■ Task brief:
Once the line containing "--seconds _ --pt" has been printed, stop; print every line before it exactly, starting at the top of the material below.

■ Input data:
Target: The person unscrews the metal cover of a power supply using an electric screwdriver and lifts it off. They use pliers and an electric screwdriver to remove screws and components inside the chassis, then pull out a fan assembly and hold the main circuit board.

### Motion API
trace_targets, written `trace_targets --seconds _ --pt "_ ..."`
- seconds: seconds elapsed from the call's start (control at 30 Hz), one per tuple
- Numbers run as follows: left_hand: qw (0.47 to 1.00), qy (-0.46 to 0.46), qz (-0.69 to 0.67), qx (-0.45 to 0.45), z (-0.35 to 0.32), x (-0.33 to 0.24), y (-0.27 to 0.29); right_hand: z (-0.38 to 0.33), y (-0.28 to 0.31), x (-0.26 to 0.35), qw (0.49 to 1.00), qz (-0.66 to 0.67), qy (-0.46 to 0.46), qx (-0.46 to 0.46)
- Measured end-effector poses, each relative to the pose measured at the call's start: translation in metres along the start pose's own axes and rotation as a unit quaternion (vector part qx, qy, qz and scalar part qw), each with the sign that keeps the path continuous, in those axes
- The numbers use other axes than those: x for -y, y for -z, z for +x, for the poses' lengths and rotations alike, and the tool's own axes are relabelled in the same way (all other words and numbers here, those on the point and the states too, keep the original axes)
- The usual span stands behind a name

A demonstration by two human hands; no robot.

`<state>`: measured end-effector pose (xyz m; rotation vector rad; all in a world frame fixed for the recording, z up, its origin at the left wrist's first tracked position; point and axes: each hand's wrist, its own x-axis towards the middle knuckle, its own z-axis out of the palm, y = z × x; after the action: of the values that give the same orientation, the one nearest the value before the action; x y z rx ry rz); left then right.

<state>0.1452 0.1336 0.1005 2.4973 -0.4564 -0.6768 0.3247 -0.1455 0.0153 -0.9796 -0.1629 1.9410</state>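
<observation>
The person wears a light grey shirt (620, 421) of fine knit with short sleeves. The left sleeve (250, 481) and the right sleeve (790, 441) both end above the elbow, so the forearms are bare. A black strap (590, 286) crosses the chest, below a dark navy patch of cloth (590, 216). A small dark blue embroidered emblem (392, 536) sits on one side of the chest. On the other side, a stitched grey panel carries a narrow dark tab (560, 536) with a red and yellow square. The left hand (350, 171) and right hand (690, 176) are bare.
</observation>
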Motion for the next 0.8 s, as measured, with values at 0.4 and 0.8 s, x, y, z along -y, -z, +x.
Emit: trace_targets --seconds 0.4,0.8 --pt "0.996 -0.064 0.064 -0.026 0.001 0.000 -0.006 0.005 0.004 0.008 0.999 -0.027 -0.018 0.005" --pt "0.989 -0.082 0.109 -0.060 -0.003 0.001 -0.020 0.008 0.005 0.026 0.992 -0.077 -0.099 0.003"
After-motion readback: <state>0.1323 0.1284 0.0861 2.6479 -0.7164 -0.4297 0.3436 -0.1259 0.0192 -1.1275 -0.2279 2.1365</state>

■ Task output:
Target: The person unscrews the metal cover of a power supply using an electric screwdriver and lifts it off. They use pliers and an electric screwdriver to remove screws and components inside the chassis, then pull out a fan assembly and hold the main circuit board.

### Motion API
trace_targets, written `trace_targets --seconds _ --pt "_ ..."`

None of the exercise remains to be done.